Her behavior is selfish because I am fairly sure that she is aware of your feelings.
However, on the off chance that she is not, it is your job to communicate what you are feeling. Tell her what you told me in your email — that what you want is more than friendship. And get honest with yourself about that, too. You don’t really want to be friends with her, at least not now. You’re not over her.
You are also sitting in these murky boundaries because there is probably a part of you that doesn’t want to ask the question — what are we doing here?
Because it might make those moments of tenderness disappear. But, you need to take that chance.

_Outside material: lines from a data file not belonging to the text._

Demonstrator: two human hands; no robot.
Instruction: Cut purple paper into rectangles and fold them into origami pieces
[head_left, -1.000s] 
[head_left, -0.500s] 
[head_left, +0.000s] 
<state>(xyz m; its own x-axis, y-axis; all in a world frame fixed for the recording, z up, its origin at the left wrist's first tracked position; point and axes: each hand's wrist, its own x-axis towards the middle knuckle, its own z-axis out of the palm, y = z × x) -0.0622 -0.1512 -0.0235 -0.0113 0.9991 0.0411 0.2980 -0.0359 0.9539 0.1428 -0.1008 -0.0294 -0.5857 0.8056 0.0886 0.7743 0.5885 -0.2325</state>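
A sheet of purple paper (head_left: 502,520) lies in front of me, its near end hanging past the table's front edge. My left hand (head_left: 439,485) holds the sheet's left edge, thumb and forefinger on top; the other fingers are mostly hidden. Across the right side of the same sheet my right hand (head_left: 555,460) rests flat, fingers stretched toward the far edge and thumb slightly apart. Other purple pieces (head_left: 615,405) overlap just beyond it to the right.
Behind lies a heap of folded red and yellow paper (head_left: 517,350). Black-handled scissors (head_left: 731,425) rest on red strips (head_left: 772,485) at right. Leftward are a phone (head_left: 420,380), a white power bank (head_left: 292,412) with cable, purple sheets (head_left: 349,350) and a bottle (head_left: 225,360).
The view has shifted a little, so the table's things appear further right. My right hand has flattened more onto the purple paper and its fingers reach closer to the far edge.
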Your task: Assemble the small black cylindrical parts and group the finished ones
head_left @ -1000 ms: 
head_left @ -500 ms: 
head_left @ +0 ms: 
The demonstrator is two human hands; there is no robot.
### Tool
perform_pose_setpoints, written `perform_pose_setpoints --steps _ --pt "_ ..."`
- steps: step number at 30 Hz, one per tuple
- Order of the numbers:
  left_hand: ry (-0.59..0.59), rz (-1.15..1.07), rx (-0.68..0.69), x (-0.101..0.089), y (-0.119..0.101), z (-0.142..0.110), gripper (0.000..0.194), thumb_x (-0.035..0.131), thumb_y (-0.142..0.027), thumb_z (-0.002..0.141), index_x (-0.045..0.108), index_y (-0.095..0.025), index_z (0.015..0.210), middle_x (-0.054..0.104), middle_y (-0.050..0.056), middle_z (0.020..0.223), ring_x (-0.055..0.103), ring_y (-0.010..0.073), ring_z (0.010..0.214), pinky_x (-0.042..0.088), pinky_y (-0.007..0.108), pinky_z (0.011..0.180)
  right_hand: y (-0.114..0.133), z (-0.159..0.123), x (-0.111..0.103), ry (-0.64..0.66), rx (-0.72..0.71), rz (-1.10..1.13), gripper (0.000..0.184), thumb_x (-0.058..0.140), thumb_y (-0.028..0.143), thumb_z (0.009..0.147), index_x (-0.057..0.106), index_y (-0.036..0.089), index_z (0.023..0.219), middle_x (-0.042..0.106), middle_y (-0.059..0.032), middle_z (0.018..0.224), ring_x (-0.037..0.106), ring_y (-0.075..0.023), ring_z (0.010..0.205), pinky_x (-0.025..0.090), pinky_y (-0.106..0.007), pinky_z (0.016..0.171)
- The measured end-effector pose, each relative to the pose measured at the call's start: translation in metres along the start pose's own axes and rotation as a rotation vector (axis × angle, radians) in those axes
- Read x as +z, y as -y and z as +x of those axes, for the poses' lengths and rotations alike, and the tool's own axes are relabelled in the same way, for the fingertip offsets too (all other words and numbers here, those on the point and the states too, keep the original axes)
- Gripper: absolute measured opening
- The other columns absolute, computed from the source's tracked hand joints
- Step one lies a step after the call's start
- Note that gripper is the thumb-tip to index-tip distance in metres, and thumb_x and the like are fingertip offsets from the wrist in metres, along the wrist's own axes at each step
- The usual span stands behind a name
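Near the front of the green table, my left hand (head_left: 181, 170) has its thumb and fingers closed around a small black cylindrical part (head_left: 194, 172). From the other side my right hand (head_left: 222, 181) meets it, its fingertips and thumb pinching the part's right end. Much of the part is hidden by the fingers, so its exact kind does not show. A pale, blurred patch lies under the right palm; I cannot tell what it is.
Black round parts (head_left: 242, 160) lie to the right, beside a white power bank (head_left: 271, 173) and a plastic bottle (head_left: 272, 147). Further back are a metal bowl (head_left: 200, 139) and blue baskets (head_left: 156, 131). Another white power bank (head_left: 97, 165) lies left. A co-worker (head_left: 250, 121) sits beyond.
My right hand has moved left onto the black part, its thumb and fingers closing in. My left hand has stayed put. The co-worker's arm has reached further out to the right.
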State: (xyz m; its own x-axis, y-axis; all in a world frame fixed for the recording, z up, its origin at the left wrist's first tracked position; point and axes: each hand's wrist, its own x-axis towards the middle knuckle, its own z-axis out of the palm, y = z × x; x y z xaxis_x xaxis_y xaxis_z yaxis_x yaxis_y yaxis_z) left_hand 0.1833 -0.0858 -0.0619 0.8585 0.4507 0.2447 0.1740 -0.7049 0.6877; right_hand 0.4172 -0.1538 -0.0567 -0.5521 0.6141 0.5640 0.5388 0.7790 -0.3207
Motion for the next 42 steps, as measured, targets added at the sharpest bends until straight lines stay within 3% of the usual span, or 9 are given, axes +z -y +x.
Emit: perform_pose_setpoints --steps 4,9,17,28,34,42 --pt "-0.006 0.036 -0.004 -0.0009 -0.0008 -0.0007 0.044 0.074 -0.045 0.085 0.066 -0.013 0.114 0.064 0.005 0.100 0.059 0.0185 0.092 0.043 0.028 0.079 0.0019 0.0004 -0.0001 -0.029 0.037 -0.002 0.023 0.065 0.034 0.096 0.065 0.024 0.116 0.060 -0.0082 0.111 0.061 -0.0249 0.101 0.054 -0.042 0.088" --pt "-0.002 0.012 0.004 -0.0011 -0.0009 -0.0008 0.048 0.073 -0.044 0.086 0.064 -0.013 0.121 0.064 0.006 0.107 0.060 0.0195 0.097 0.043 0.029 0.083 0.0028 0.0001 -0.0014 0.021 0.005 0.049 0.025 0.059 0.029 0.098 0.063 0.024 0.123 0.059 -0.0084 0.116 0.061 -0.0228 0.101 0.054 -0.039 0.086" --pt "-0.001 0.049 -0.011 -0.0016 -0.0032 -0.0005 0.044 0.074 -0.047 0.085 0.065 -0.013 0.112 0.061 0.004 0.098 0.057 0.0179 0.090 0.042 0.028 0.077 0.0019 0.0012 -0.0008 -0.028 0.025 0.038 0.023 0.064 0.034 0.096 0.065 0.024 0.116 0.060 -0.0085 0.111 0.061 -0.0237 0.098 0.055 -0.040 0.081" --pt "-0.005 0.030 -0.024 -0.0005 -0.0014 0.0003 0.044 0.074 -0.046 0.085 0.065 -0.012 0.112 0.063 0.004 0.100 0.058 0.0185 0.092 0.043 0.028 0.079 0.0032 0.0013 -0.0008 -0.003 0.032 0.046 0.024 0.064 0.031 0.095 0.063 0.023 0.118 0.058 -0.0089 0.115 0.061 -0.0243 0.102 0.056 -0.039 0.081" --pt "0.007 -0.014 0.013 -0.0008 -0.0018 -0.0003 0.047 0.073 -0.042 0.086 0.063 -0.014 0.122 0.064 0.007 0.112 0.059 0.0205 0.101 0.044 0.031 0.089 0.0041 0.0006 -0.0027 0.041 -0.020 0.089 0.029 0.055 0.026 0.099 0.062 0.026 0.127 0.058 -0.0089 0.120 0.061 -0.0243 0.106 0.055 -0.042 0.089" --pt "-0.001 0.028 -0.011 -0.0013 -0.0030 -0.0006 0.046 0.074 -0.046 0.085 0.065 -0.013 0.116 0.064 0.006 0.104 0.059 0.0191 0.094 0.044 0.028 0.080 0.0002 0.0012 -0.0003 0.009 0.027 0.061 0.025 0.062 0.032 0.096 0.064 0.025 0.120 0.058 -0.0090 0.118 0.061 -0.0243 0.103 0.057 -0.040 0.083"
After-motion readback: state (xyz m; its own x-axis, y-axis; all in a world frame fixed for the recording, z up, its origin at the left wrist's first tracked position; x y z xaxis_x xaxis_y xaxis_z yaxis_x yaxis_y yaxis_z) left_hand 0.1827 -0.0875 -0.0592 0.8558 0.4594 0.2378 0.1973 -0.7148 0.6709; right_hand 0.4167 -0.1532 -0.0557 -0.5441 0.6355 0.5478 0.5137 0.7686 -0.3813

So why is she acting this way? Probably for some of the same reasons you have, there’s comfort and security in holding on to the love you had. But, that doesn’t mean she wants to get back together. It might, but you deserve clarity.
As you said, “I know I want to share my future with her but not as only friends.” Tell her. Even if you don’t get the result you want, you are far better off knowing the truth and being able to move on if necessary.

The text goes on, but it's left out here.